The home game didn't come without a fight and some 11th-hour dealing. According to school officials, the Utes were told before Tuesday's second round that if they defeated Arizona State, and Rhode Island defeated Boston College, the winners would meet in Salt Lake City. The Rams say they were told same thing."We were expecting to play at home if we won," says URI coach Al Skinner.

Shortly after Utah's win over Arizona State - which followed URI's win over Boston College - an NIT official told Ute athletic director Chris Hill that the Utes not only would play their third-round game against URI on the road, but that they would do so on Thursday night. Hill said no way.

"It would have put us at a competitive disadvantage," said Hill. "We would have had to get on an airplane (Wednesday) and then play the next day."

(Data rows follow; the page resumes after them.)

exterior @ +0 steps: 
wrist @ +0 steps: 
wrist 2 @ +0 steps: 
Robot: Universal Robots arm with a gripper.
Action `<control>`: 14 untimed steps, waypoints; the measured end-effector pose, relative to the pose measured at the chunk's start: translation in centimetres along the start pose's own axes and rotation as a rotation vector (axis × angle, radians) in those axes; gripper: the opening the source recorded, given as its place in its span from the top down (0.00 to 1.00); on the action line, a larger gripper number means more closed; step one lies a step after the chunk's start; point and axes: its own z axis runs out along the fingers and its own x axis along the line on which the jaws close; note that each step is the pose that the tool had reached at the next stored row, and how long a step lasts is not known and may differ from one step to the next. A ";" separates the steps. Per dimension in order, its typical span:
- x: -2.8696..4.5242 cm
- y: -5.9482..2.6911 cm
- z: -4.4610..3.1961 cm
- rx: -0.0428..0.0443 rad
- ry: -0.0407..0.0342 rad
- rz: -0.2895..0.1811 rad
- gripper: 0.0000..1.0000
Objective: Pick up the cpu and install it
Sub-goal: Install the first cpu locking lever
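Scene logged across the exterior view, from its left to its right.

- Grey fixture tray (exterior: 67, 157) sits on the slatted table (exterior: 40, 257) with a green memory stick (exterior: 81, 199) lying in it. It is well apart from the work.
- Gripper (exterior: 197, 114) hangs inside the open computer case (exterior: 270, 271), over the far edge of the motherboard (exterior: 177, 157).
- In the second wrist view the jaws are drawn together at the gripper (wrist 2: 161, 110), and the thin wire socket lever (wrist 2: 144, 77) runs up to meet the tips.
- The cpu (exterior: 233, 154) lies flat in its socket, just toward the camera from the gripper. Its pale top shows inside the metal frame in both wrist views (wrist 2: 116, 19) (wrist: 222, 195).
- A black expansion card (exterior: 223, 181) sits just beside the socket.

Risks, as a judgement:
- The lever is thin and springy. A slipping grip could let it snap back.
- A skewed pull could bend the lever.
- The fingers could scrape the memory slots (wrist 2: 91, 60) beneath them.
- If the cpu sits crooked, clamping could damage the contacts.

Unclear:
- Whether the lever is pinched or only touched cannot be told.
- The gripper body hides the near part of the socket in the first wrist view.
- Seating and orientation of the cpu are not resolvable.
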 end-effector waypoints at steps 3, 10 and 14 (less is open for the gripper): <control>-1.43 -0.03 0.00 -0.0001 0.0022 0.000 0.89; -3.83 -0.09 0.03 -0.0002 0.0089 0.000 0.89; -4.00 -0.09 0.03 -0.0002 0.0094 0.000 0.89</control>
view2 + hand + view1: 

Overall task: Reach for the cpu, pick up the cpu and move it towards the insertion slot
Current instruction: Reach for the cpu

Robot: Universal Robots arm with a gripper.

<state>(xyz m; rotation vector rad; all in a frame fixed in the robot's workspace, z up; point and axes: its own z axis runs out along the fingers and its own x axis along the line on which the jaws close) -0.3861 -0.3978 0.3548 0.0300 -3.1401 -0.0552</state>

Hill had two different phone discussions with NIT officials in New York, trying to find an alternative. Hill wanted the game to be played a day later, but the Rams weren't certain their arena was available that night. Hill said the Huntsman Center, which has been rented all week for a Novell Convention, could be ready in time to play a late game Friday.

In the end, the Utes prevailed probably because their arena seats 14,000. The Rams' arena seats 4,500.

"I'm not sure what would have happened if they (NIT officials) had said too bad," said Hill, referring to his stance against a Thursday game.

For their part, the Rams think they deserved a home game. Both of their previous NIT games were on the road, in Nashville and Boston. The Rams believe it was their turn for a home game.

Skinner went to bed Tuesday believing a home game was set, but he was awakened at 3 a.m. with news that his team would be traveling to Salt Lake City. After making hasty travel arrangements, the Rams arrived in Utah Wednesday night at 9 o'clock.

"What's really the unfair part is that the kids are missing so much time in school," says Skinner. "Obviously, that was not given much consideration."

Because of the travel schedule, Skinner hadn't even had time to study his opponent before today. "I don't know much about Utah," he said Wednesday night. "I know the way Rick (Majerus) coaches. He's a good defensive coach. I know more of what Rick is about than his team."

Utah and URI have had similar success this season. The Utes are 22-10 and finished fourth in the Western Athletic Conference with a 9-7 record. The Rams are 22-9 and finished fourth in the Atlantic 10 Conference with a 9-7 record.

The winner of Friday's game, which will begin at 8:30, will advance to the NIT's Final Four in New York City early next week.

Florida and Notre Dame have already made the semifinals, the winner of New Mexico-Virginia will decide last spot.

The Rams are completing their best performance since the 1987-88 season, when they were 28-7 and advanced to the Sweet 16 of the NCAA Tournament. Skinner became head coach the following year and has produced records of 13-15, 15-13, 11-17 and 22-9 (so far).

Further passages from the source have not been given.